• _What you need to do_:
Output every line of the data exactly as it appears.

#### Source material

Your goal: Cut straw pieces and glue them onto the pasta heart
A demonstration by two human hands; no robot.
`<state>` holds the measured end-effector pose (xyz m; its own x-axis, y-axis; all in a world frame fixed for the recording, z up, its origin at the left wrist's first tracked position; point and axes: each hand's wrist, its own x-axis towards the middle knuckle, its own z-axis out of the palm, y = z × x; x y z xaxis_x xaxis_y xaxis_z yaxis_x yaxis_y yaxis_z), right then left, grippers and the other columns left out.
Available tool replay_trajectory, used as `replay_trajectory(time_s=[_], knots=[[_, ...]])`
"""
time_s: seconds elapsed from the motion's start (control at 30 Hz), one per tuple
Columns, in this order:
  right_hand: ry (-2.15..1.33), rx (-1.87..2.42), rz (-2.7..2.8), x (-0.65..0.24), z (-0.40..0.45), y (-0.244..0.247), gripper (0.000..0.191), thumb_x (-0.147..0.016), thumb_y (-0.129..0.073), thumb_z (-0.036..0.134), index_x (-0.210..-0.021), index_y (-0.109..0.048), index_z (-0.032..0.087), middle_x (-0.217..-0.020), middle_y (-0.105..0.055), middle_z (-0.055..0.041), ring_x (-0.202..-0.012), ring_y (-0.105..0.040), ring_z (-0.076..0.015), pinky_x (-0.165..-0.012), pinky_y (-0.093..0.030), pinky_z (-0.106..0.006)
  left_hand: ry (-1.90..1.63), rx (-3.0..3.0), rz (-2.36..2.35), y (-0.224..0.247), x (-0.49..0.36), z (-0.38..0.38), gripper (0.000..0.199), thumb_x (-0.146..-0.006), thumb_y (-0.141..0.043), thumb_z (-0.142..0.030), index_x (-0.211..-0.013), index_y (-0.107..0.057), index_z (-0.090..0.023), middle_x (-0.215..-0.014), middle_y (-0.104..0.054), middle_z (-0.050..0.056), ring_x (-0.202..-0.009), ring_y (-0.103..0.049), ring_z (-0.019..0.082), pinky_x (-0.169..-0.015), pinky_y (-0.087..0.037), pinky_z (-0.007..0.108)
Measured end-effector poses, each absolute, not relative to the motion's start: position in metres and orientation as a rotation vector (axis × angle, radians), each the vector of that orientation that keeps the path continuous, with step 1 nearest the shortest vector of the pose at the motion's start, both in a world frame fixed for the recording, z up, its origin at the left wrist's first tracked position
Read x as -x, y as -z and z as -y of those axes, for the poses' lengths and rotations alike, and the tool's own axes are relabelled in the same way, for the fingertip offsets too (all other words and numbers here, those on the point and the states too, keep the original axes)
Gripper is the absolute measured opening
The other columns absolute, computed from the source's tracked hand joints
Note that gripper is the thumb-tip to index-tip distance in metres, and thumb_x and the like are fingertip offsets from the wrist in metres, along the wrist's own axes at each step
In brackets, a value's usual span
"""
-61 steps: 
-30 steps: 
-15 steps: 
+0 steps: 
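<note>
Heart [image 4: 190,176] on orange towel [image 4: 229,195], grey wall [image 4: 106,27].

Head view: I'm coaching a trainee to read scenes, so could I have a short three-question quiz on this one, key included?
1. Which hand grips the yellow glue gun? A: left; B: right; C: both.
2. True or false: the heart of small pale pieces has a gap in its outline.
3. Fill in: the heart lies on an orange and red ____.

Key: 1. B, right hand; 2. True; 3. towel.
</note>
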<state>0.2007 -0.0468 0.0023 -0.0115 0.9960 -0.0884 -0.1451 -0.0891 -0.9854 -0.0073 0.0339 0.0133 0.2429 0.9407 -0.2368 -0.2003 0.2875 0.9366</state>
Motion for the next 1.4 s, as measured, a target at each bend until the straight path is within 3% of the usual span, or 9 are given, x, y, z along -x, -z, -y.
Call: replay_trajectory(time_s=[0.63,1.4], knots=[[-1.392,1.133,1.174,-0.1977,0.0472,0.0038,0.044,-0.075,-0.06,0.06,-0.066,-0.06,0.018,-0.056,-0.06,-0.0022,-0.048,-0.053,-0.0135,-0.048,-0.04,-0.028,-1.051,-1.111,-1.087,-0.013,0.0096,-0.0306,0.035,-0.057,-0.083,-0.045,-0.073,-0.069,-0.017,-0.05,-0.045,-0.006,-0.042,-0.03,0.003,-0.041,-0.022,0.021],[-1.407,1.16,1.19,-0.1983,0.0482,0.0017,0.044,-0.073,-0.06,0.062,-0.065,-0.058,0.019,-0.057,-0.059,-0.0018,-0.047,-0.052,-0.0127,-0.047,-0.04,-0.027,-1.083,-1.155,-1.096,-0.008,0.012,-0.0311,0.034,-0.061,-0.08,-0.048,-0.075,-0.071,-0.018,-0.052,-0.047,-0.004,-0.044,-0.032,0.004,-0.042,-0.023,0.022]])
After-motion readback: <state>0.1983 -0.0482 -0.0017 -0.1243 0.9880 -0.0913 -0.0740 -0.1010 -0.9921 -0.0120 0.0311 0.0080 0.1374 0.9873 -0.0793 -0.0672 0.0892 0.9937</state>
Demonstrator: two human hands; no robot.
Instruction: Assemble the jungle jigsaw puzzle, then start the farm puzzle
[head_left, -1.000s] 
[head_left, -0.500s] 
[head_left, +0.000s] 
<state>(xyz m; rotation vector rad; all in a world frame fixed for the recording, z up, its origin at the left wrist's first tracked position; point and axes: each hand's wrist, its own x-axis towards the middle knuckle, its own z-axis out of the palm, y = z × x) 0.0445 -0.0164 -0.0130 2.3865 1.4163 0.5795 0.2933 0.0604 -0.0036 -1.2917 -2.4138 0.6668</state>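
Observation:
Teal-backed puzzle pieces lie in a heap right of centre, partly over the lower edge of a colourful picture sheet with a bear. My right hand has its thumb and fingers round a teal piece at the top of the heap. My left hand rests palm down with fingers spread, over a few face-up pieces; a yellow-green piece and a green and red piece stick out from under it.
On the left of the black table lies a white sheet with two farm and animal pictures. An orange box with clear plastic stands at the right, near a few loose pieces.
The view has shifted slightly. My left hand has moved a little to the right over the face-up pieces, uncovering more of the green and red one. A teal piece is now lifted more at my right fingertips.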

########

• _Result for this exercise_:
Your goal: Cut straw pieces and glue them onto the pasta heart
A demonstration by two human hands; no robot.
`<state>` holds the measured end-effector pose (xyz m; its own x-axis, y-axis; all in a world frame fixed for the recording, z up, its origin at the left wrist's first tracked position; point and axes: each hand's wrist, its own x-axis towards the middle knuckle, its own z-axis out of the palm, y = z × x; x y z xaxis_x xaxis_y xaxis_z yaxis_x yaxis_y yaxis_z), right then left, grippers and the other columns left out.
Available tool replay_trajectory, used as `replay_trajectory(time_s=[_], knots=[[_, ...]])`
"""
time_s: seconds elapsed from the motion's start (control at 30 Hz), one per tuple
Columns, in this order:
  right_hand: ry (-2.15..1.33), rx (-1.87..2.42), rz (-2.7..2.8), x (-0.65..0.24), z (-0.40..0.45), y (-0.244..0.247), gripper (0.000..0.191), thumb_x (-0.147..0.016), thumb_y (-0.129..0.073), thumb_z (-0.036..0.134), index_x (-0.210..-0.021), index_y (-0.109..0.048), index_z (-0.032..0.087), middle_x (-0.217..-0.020), middle_y (-0.105..0.055), middle_z (-0.055..0.041), ring_x (-0.202..-0.012), ring_y (-0.105..0.040), ring_z (-0.076..0.015), pinky_x (-0.165..-0.012), pinky_y (-0.093..0.030), pinky_z (-0.106..0.006)
  left_hand: ry (-1.90..1.63), rx (-3.0..3.0), rz (-2.36..2.35), y (-0.224..0.247), x (-0.49..0.36), z (-0.38..0.38), gripper (0.000..0.199), thumb_x (-0.146..-0.006), thumb_y (-0.141..0.043), thumb_z (-0.142..0.030), index_x (-0.211..-0.013), index_y (-0.107..0.057), index_z (-0.090..0.023), middle_x (-0.215..-0.014), middle_y (-0.104..0.054), middle_z (-0.050..0.056), ring_x (-0.202..-0.009), ring_y (-0.103..0.049), ring_z (-0.019..0.082), pinky_x (-0.169..-0.015), pinky_y (-0.087..0.037), pinky_z (-0.007..0.108)
Measured end-effector poses, each absolute, not relative to the motion's start: position in metres and orientation as a rotation vector (axis × angle, radians), each the vector of that orientation that keeps the path continuous, with step 1 nearest the shortest vector of the pose at the motion's start, both in a world frame fixed for the recording, z up, its origin at the left wrist's first tracked position
Read x as -x, y as -z and z as -y of those axes, for the poses' lengths and rotations alike, and the tool's own axes are relabelled in the same way, for the fingertip offsets too (all other words and numbers here, those on the point and the states too, keep the original axes)
Gripper is the absolute measured opening
The other columns absolute, computed from the source's tracked hand joints
Note that gripper is the thumb-tip to index-tip distance in metres, and thumb_x and the like are fingertip offsets from the wrist in metres, along the wrist's own axes at each step
In brackets, a value's usual span
"""
-61 steps: 
-30 steps: 
-15 steps: 
+0 steps: 
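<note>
Heart [image 4: 190,176] on orange towel [image 4: 229,195], grey wall [image 4: 106,27].

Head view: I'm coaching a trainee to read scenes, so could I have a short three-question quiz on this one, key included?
1. Which hand grips the yellow glue gun? A: left; B: right; C: both.
2. True or false: the heart of small pale pieces has a gap in its outline.
3. Fill in: the heart lies on an orange and red ____.

Key: 1. B, right hand; 2. True; 3. towel.
</note>
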<state>0.2007 -0.0468 0.0023 -0.0115 0.9960 -0.0884 -0.1451 -0.0891 -0.9854 -0.0073 0.0339 0.0133 0.2429 0.9407 -0.2368 -0.2003 0.2875 0.9366</state>
Motion for the next 1.4 s, as measured, a target at each bend until the straight path is within 3% of the usual span, or 9 are given, x, y, z along -x, -z, -y.
Call: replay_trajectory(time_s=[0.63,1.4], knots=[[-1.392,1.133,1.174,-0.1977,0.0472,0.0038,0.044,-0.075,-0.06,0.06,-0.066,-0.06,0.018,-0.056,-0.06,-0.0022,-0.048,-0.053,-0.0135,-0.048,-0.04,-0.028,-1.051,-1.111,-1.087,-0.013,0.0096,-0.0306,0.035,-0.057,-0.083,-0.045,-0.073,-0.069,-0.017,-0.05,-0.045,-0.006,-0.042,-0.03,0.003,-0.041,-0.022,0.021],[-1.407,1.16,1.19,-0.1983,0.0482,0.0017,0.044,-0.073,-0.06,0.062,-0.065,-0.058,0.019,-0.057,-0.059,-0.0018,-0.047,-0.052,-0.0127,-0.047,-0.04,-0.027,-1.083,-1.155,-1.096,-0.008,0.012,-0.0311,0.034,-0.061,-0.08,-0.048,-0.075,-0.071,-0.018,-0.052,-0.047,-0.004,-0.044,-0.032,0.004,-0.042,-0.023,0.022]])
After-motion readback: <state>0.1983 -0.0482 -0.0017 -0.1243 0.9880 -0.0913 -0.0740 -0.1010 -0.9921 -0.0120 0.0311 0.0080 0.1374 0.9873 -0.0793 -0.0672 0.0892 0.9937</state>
Demonstrator: two human hands; no robot.
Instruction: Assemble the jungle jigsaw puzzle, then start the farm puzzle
[head_left, -1.000s] 
[head_left, -0.500s] 
[head_left, +0.000s] 
<state>(xyz m; rotation vector rad; all in a world frame fixed for the recording, z up, its origin at the left wrist's first tracked position; point and axes: each hand's wrist, its own x-axis towards the middle knuckle, its own z-axis out of the palm, y = z × x) 0.0445 -0.0164 -0.0130 2.3865 1.4163 0.5795 0.2933 0.0604 -0.0036 -1.2917 -2.4138 0.6668</state>
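Observation:
Teal-backed puzzle pieces lie in a heap right of centre, partly over the lower edge of a colourful picture sheet with a bear. My right hand has its thumb and fingers round a teal piece at the top of the heap. My left hand rests palm down with fingers spread, over a few face-up pieces; a yellow-green piece and a green and red piece stick out from under it.
On the left of the black table lies a white sheet with two farm and animal pictures. An orange box with clear plastic stands at the right, near a few loose pieces.
The view has shifted slightly. My left hand has moved a little to the right over the face-up pieces, uncovering more of the green and red one. A teal piece is now lifted more at my right fingertips.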

Nothing else belongs in this answer.